'''

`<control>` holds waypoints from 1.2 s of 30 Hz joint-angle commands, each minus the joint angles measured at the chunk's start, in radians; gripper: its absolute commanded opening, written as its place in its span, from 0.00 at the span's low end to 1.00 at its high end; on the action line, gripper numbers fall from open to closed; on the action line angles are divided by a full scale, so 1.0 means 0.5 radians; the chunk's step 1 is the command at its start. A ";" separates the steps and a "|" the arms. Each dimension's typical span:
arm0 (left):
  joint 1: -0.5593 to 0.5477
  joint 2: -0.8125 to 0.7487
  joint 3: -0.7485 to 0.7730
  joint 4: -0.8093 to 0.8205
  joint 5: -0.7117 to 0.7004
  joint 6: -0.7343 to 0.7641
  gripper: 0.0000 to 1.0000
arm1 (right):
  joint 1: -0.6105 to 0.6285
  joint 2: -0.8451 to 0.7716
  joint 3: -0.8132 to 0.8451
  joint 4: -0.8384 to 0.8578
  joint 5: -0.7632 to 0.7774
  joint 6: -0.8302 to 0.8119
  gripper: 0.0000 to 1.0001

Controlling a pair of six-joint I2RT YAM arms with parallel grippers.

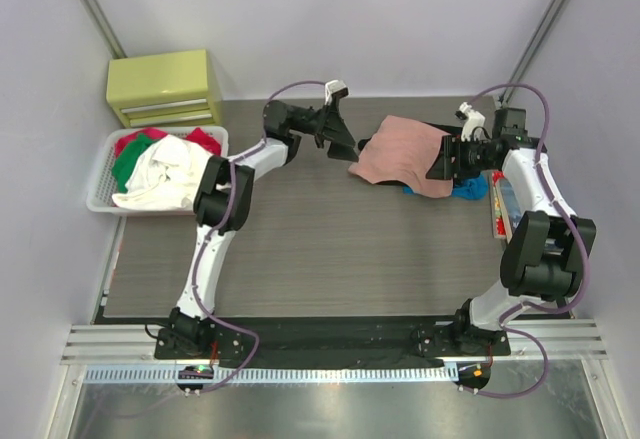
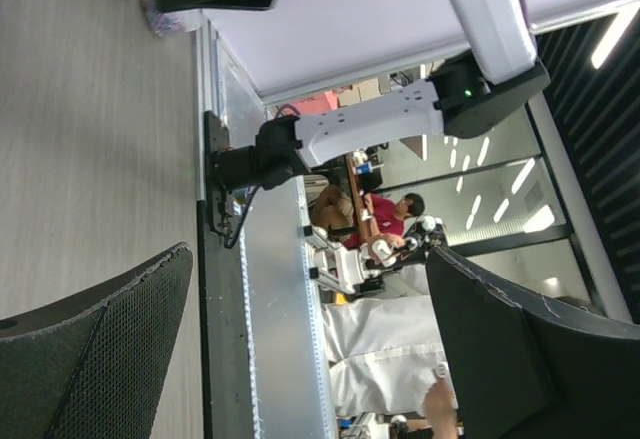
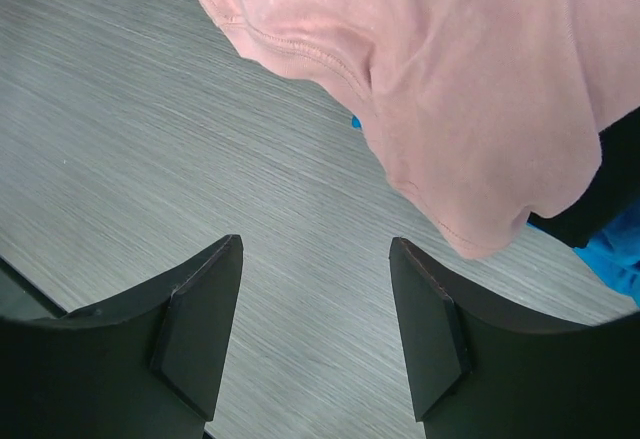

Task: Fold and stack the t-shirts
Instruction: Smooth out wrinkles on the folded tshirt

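Observation:
The salmon-pink t-shirt [image 1: 400,152] lies folded in a loose heap at the back right of the table. In the right wrist view its hem [image 3: 450,79] hangs over an edge of the black t-shirt [image 3: 612,184] and some blue cloth [image 3: 612,257]. My right gripper [image 1: 438,162] hovers at the pink shirt's right side, open, with only bare tabletop between its fingers [image 3: 315,304]. My left gripper [image 1: 340,137] is raised just left of the pink shirt, wide open and empty [image 2: 310,319], its camera facing the table's front edge.
A white basket [image 1: 100,174] of white, red and green clothes sits at the left edge. A yellow-green drawer unit [image 1: 165,87] stands behind it. Blue cloth [image 1: 470,190] pokes out by the pink shirt, and a red object [image 1: 495,214] lies along the right edge.

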 commanded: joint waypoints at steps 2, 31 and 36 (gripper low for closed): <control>0.088 -0.721 0.039 0.511 0.353 -0.428 1.00 | 0.004 -0.113 0.032 0.064 -0.003 0.019 0.66; 1.693 -2.606 -1.023 -2.520 -2.254 3.333 1.00 | 0.060 -0.300 0.088 0.159 -0.159 0.163 0.68; 1.657 -2.780 -1.121 -2.646 -2.727 3.590 1.00 | 0.078 -0.466 -0.096 0.368 0.027 0.179 0.67</control>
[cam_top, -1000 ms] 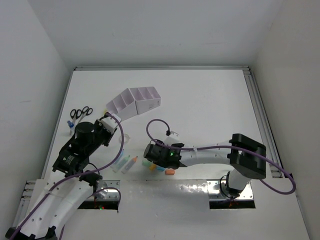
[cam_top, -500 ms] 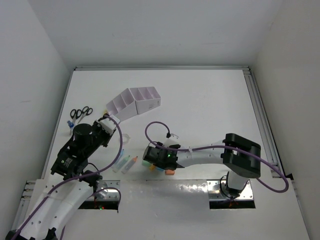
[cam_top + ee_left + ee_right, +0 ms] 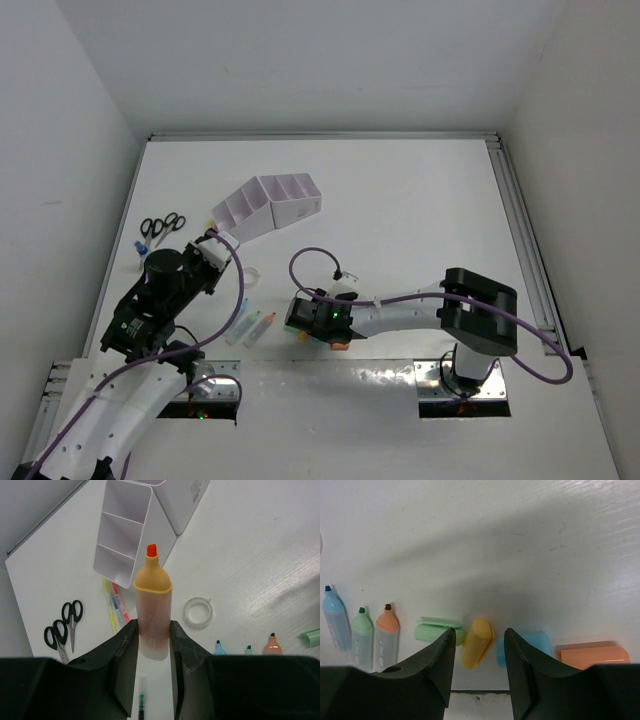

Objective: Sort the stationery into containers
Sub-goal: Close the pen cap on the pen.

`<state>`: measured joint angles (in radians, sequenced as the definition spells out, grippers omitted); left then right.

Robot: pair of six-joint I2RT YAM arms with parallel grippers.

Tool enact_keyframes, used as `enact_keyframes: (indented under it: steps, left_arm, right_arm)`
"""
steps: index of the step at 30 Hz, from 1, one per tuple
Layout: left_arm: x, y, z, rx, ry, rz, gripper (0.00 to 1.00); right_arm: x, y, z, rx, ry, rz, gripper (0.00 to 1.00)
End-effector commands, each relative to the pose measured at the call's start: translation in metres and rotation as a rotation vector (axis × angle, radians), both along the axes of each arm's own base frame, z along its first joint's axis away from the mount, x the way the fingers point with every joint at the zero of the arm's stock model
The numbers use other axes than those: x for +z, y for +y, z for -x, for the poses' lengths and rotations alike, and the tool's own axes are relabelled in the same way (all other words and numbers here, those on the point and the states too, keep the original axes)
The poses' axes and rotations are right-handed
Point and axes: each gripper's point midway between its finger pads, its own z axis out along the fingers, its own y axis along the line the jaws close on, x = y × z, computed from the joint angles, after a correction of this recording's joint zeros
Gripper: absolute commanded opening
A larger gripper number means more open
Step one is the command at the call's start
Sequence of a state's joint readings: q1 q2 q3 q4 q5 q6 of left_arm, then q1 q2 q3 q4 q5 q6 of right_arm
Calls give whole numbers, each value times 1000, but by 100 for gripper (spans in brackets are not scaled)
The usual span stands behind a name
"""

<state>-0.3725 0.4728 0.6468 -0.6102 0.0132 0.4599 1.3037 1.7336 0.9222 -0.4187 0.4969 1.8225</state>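
Left wrist — tape ring [image 3: 198, 612], scissors [image 3: 64, 629], organiser [image 3: 159, 535] beyond orange highlighter [image 3: 152, 610]

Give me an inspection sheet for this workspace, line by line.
Surface: white table, no spills seen.
Job's things: organiser, scissors, tape ring, three uncapped highlighters, loose caps, all on table.
Clutter: nothing seen.
Grippers: left gripper shut on orange highlighter; right gripper open, straddling yellow cap.
Cables: purple cable looping off each arm.
Surroundings: white walls; metal rail along right edge.
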Motion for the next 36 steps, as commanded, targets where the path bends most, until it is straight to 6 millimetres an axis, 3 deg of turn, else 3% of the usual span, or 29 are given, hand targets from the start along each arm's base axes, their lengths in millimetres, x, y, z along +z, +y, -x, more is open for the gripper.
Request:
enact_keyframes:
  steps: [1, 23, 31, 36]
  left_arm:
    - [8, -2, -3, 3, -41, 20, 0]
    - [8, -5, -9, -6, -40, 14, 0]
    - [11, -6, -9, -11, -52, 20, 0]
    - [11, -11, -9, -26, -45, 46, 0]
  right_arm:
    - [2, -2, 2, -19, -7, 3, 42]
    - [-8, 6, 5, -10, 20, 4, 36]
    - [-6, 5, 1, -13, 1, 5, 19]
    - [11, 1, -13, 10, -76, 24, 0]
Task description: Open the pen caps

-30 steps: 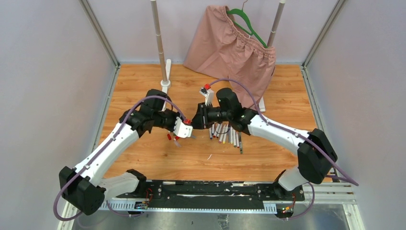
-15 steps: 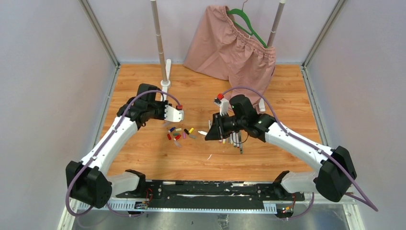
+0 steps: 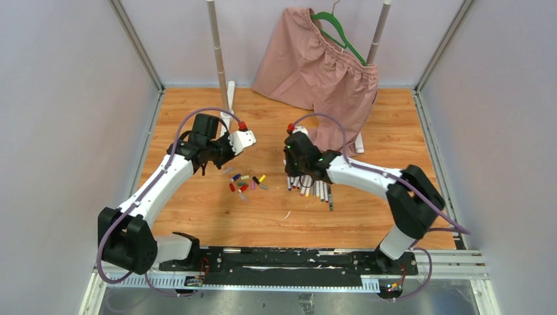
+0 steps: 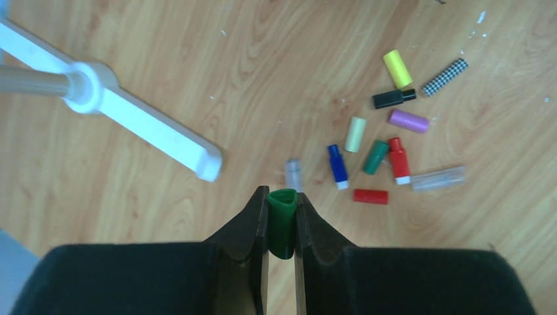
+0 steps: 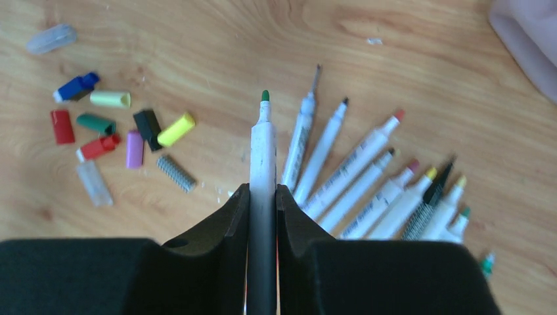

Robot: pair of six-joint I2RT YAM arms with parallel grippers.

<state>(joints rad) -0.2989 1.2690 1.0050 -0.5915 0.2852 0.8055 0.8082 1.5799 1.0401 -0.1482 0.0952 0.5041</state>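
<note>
**Change of state.** One second ago the two claws were joined at the centre of the bench (image 3: 197, 216), directly over the pens. They have since drawn apart, the left arm toward the far left and the right arm back above the pen row. The pull has separated one cap from its barrel.

**Left claw** (image 4: 282, 197): almost fully closed, with the jaws pinching a green cap (image 4: 282, 226) between them. It hangs above bare wood, just to the far-left of the loose caps (image 4: 398, 159). The white rack foot (image 4: 141, 125) lies further left.

**Right claw** (image 5: 263, 190): open only by the width of a barrel, and clamped on a green-tipped pen (image 5: 263, 144). The pen's tip is bare and points away from the claw. The pen is held above the bench, between the loose caps on its left and the row of uncapped pens (image 5: 358, 177) on its right.

**Location of task items.** The loose caps are scattered left of centre in red, blue, yellow, purple, black, green and clear. The uncapped pens lie fanned side by side just to the right of the caps.

**Meaning for the task.**
- The green pen now counts as opened.
- Both claws are loaded, so each must release before another pen can be handled. The likely places are the cap among the loose caps and the pen in the row.
- Every tip visible in the row is bare, so the task appears to be near its end. One pen at the right end of the row is only partly in view.
</note>
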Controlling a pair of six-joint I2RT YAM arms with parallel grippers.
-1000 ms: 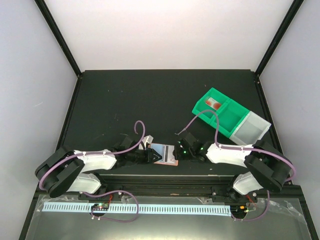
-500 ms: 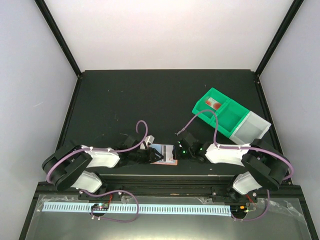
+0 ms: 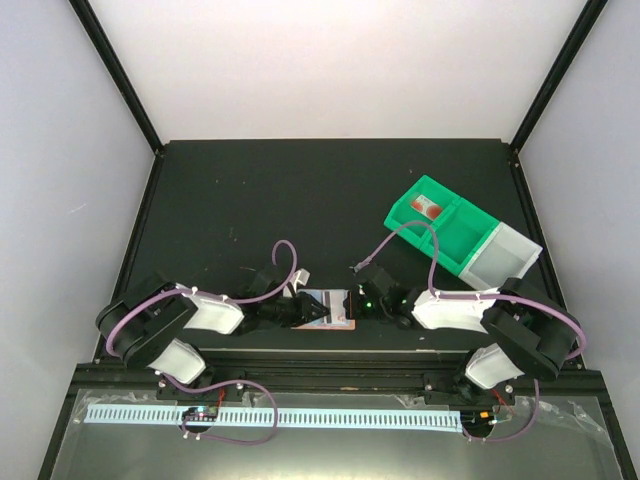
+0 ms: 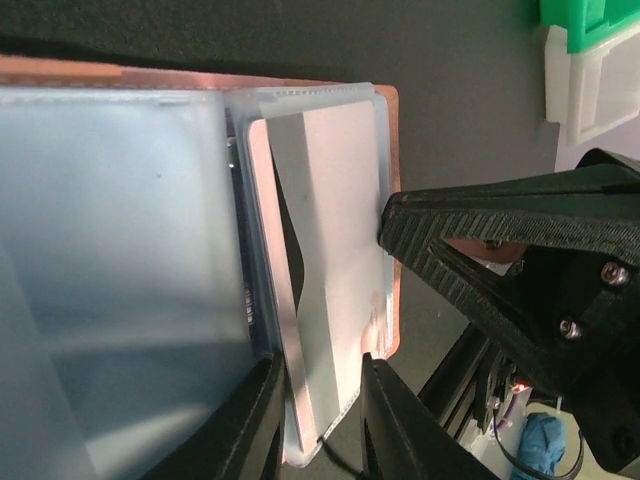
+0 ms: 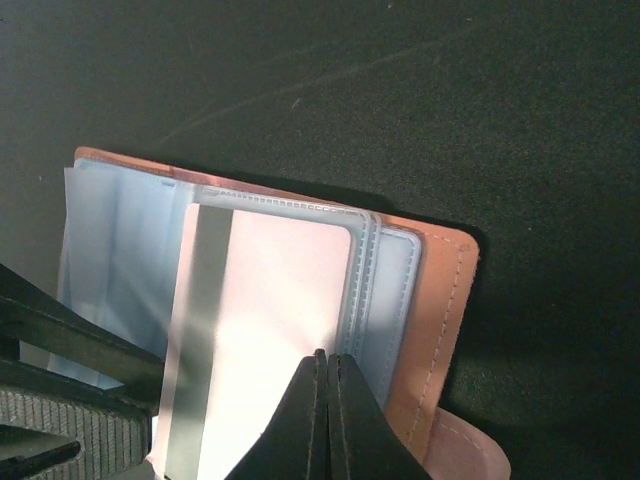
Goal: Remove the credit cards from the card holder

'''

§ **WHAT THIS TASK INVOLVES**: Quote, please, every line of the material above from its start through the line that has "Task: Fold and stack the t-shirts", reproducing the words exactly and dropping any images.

§ **EXERCISE ANSWER**:
`<control>` holds waypoints from 1.2 s of 30 Hz joint-angle commands, each minus the joint angles measured at the chunk's start, in radians; gripper: its absolute commanded opening, written as its place in its span, from 0.00 at the span's low end to 1.00 at its high end; on the action line, gripper numbers fall from open to closed; on the action line angles are divided by a full scale, so 1.0 means 0.5 radians; the chunk's step 1 is the command at its start. A ";" separates the steps and a "|" the arms. Each dimension's typical span:
arm0 (left):
  joint 1: -0.5593 to 0.5477
  joint 2: -0.8125 to 0.7487
  joint 3: -0.7485 to 0.7730
  joint 4: -0.8093 to 0.8205
  joint 5: -0.7117 to 0.7004
  joint 6: -0.7343 to 0.7641
  gripper: 0.0000 to 1.0000
arm1 (right):
  joint 1: -0.6105 to 0.6285
  joint 2: -0.8451 to 0.7716
  joint 3: -0.8132 to 0.8451
  joint 4: -0.8384 to 0.8578
  joint 5: -0.7632 to 0.7774
  joint 6: -0.8302 to 0.8119
  gripper: 0.0000 to 1.0001

Controlling a pair of six-joint I2RT YAM arms with parallel grippers.


Task: Fold and stack the t-shirts

The exercise calls for nothing more than this answer.